Au quartier Miskine (centre-ville), quelques dizaines d’habitants sont sortis dans la rue pour célébrer la nouvelle. “Nous sommes fous de joie parce que nous sommes libérés, parce qu’on a déjà trouvé un nouveau président”, s’est exclamé Jean-Franklin Debonheur, 19 ans.
Puis, s’adressant aux femmes du groupe: “allez les filles, parlez! C’est votre jour!”. “Enfin, on peut oublier la Séléka.

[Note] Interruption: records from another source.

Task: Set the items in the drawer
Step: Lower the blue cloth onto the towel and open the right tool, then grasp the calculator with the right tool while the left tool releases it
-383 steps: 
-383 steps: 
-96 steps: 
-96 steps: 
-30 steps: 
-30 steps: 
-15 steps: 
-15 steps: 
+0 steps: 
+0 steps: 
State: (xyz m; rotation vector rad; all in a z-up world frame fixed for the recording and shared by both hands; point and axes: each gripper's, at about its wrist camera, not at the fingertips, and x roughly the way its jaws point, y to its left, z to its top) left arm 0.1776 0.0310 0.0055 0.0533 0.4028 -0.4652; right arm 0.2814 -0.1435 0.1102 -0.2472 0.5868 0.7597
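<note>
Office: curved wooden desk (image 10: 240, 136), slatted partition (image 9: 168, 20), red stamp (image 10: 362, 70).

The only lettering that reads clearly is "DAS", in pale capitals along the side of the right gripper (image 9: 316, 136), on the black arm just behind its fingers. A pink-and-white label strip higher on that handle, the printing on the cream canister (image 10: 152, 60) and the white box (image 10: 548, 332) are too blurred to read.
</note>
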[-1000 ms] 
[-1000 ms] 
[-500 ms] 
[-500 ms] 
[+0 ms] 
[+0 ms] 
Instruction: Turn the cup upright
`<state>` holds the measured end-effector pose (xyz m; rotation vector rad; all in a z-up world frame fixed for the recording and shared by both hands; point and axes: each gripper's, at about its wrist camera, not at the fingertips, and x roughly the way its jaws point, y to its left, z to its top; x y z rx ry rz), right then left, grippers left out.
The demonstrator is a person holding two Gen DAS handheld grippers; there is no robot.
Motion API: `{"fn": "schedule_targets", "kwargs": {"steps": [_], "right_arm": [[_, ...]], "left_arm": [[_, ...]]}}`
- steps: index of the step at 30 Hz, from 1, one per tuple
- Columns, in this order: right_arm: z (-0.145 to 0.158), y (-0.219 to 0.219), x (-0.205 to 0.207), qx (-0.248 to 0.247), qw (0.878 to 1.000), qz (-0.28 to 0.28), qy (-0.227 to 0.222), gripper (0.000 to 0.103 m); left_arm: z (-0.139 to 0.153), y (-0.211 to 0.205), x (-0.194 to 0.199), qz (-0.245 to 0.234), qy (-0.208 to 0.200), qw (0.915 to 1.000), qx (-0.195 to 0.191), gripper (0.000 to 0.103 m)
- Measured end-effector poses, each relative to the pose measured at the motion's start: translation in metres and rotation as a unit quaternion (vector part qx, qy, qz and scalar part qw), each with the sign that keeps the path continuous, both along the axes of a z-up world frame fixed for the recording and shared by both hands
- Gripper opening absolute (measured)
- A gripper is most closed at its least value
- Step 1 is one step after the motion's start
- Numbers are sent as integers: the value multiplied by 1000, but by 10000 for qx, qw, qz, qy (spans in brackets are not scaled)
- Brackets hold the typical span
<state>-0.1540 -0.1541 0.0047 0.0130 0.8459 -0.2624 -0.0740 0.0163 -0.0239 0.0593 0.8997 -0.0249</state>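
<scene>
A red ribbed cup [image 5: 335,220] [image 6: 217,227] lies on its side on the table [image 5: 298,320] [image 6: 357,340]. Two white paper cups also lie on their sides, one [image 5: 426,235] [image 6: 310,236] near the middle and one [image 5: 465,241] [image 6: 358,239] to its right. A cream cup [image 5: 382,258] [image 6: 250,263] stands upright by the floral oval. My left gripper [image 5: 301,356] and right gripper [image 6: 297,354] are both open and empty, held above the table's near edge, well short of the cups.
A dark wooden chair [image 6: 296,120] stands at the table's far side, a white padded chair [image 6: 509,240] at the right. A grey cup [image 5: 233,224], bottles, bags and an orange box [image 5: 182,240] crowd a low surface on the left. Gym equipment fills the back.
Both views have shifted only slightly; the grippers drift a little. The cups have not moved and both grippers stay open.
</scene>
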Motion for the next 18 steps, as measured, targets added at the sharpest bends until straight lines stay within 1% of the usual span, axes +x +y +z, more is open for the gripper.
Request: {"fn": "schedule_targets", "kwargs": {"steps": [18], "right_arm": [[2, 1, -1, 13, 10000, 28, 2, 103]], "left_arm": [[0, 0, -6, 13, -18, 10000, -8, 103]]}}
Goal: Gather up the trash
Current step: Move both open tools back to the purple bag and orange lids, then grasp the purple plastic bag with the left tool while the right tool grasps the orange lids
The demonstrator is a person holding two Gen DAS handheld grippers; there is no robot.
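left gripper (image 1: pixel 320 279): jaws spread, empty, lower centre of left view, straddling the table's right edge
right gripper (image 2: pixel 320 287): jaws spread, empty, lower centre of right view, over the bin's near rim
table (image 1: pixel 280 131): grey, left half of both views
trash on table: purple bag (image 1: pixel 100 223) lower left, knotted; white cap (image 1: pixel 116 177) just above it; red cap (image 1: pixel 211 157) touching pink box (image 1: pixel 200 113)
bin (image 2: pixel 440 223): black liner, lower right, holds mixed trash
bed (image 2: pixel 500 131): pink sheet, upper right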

Je suis heureuse, ça fait chaud au coeur de voir une femme à la tête du pays”, a souri Diane, une jeune fille de 22 ans.
Le président français François Hollande, qui joue un rôle moteur dans la mobilisation de la communauté internationale sur la crise en Centrafrique – ancienne colonie française – l’a félicitée après l’élection, lui assurant que “la France se tient à ses côtés dans cette tâche difficile”.
Mme Samba Panza est “une femme tout à fait remarquable”, a renchéri le ministre français des Affaires étrangères, Laurent Fabius, qui a dit souhaiter lui rendre visite “très prochainement”.
A Bruxelles, les ministres européens des Affaires étrangères ont approuvé le lancement d’une opération militaire de l’Union européenne (UE) en Centrafrique, en appui aux forces africaine et française, avec des soldats – leur nombre pourrait s’élever à 500 – qui seraient chargés d’aider à la sécurisation de Bangui, selon une source officielle.
Les pays donateurs se sont engagés à débloquer près de 500 millions de dollars pour la Centrafrique en 2014, ont indiqué l’UE et l’ONU. Ils “se mobilisent totalement pour tenter de mettre fin à la grave crise” humanitaire de la Centrafrique, qui “a été si longtemps oubliée”, a déclaré la commissaire européenne à l’aide humanitaire, Kristalina Georgieva.
Le temps presse
Un mois et demi après le début le 5 décembre de l’opération Sangaris, la situation sécuritaire dans la capitale, où la plupart des soldats français sont stationnés, s’améliore progressivement malgré des explosions de violence localisées.
Mais dans un pays de plus de 600.000 km2, très pauvre malgré son potentiel minier et agricole, un déploiement reste très compliqué dans les zones reculées et les témoignages d’habitants et d’ONG décrivent une situation chaotique et largement hors de contrôle.
Outre la pacification, la nouvelle présidente doit remettre une administration totalement paralysée en état de marche et permettre aux centaines de milliers de déplacés de rentrer chez eux pour régler une crise humanitaire qui affecte la moitié des quelques 4,6 millions de Centrafricains.
Elle dispose de peu de temps: selon le calendrier de la transition, des élections générales doivent être organisées au plus tard au premier semestre 2015, la France souhaitant pour sa part qu’elles se tiennent en 2014.